Bei Spielen der Eintracht war es zum Ende der vergangenen Saison zu massiven Ausschreitungen gekommen. Nach dem vorletzten Auswärtsspiel in Mainz randalierten die Hooligans vor dem Frankfurter WM-Stadion.

Ein Polizist wusste sich nur noch mit einem Warnschuss zu helfen. Eine Woche später nach dem Heimspiel gegen Köln stürmte der Mob das Spielfeld, die Eintracht-Profis mussten in den Katakomben in Sicherheit gebracht werden.

Zum Saisonabschluss in Dortmund feierten sich die Ultras als "Deutscher Randalemeister 2011". Das erste Heimspiel gegen Mitabsteiger FC St. Pauli muss die Eintracht deshalb vor halbleeren Rängen austragen.

Die Eintracht selbst will aber nur das Gespräch mit den gewaltbereiten Fans suchen und keine Strafen aussprechen.

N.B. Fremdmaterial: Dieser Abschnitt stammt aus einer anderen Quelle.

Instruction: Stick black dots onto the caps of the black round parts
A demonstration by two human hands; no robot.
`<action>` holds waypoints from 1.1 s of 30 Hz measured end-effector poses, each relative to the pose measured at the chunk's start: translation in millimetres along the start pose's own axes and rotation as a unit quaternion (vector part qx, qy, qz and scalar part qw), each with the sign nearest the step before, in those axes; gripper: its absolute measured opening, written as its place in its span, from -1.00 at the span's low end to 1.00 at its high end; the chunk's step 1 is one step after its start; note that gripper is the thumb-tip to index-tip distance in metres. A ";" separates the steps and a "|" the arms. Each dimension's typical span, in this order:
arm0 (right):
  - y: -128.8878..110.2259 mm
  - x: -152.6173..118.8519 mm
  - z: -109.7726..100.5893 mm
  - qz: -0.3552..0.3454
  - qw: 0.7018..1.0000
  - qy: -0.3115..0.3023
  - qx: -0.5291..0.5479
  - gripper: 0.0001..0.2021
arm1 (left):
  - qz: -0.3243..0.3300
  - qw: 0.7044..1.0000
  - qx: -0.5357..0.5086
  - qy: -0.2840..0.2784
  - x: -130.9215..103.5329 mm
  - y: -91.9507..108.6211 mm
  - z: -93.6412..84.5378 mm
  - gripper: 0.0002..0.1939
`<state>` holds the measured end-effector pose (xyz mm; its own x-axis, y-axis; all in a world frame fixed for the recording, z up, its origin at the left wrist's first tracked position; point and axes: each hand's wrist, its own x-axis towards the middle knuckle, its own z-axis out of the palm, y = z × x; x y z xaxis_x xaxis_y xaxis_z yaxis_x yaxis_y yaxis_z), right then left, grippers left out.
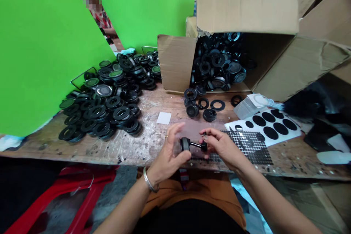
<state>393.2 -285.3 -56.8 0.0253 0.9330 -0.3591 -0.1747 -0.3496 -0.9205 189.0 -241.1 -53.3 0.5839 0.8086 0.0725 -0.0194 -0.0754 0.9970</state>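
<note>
In front of me, above the table's front edge, is a black phone-holder-like part: a thick round disc [185, 145] joined by a short shiny rod to a small black knob [204, 147]. My left hand [169, 155] curves around the disc, its thumb on the near rim and its fingers raised on the far side. At the knob end, my right hand [219, 145] has its fingers closed, with thumb and index finger pinched around a small dark piece. Below the right hand lies a clear sheet of small black dots [251, 146].
Black round parts [104, 111] are heaped at left. An open cardboard box [177, 64] of similar parts stands behind, with loose rings [217, 105] before it. A white sheet with black circles [294, 133], a stack of cards [251, 106] and a white square [163, 118] lie on the table.
</note>
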 end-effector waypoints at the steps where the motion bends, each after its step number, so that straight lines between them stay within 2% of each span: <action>1: -0.5 0.7 2.5 0.025 0.999 -0.014 0.017 -0.65 | 0.067 0.995 0.069 -0.011 0.5 -1.9 -3.3 -0.43; 2: -0.2 0.9 4.3 0.043 0.998 -0.033 0.031 -0.64 | 0.114 0.987 0.113 -0.028 0.6 -4.4 -6.2 -0.47; 4: 3.3 -0.2 4.9 0.055 0.996 -0.061 0.022 -0.60 | 0.147 0.981 0.119 -0.028 0.1 -10.7 -10.0 -0.61; 5: 6.4 -1.4 3.1 0.049 0.997 -0.064 -0.014 -0.60 | 0.137 0.986 0.090 0.004 -0.4 -14.0 -11.0 -0.69; 7: 15.4 -4.3 -4.5 0.002 0.986 -0.043 -0.159 -0.70 | 0.084 0.991 0.008 0.104 -1.0 -19.7 -11.5 -0.74; 8: 20.9 -5.8 -9.8 -0.035 0.967 -0.027 -0.252 -0.78 | 0.052 0.986 -0.033 0.154 -0.9 -21.7 -11.4 -0.70; 10: 32.9 -8.2 -20.8 -0.111 0.903 -0.011 -0.414 -0.90 | -0.009 0.969 -0.099 0.227 0.7 -23.8 -10.6 -0.60; 12: 44.5 -9.1 -29.2 -0.149 0.856 -0.021 -0.495 -0.88 | -0.062 0.952 -0.141 0.266 3.5 -23.9 -9.1 -0.56; 15: 56.0 -8.0 -33.7 -0.165 0.829 -0.027 -0.533 -0.85 | -0.126 0.936 -0.181 0.275 7.2 -23.1 -4.8 -0.53; 17: 57.9 -7.0 -32.2 -0.176 0.813 -0.026 -0.554 -0.84 | -0.139 0.931 -0.197 0.275 9.1 -23.0 -1.1 -0.51; 23: 56.3 -6.0 -21.9 -0.210 0.736 -0.012 -0.643 -0.84 | -0.132 0.917 -0.209 0.312 15.9 -25.5 7.3 -0.52; 28: 62.4 -11.4 -16.7 -0.257 0.676 0.043 -0.689 -0.84 | -0.114 0.921 -0.160 0.336 19.8 -30.1 9.0 -0.51; 30: 56.9 -17.6 -13.2 -0.290 0.686 0.069 -0.663 -0.83 | -0.108 0.925 -0.138 0.338 19.8 -31.5 10.1 -0.51; 33: 37.0 -27.6 -2.2 -0.362 0.754 0.080 -0.542 -0.84 | -0.094 0.939 -0.101 0.316 18.7 -32.8 14.8 -0.50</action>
<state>388.2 -324.2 -81.3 -0.1393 0.9210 0.3637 0.8468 0.3012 -0.4385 212.6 -232.1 -85.1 -0.0041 0.9861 -0.1660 -0.1555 0.1634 0.9742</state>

"Würden wir draufhauen und radikal ausgrenzen, hätten wir nicht wie derzeit etwa 100, sondern dann vielleicht 300 gewaltbereite Personen. Es gibt keinen anderen Weg, als vernünftige Fans in Gesprächen auf unsere Seite zu ziehen", sagte Klaus Lötzbeier, bei der Eintracht für Fan-Anliegen zuständig.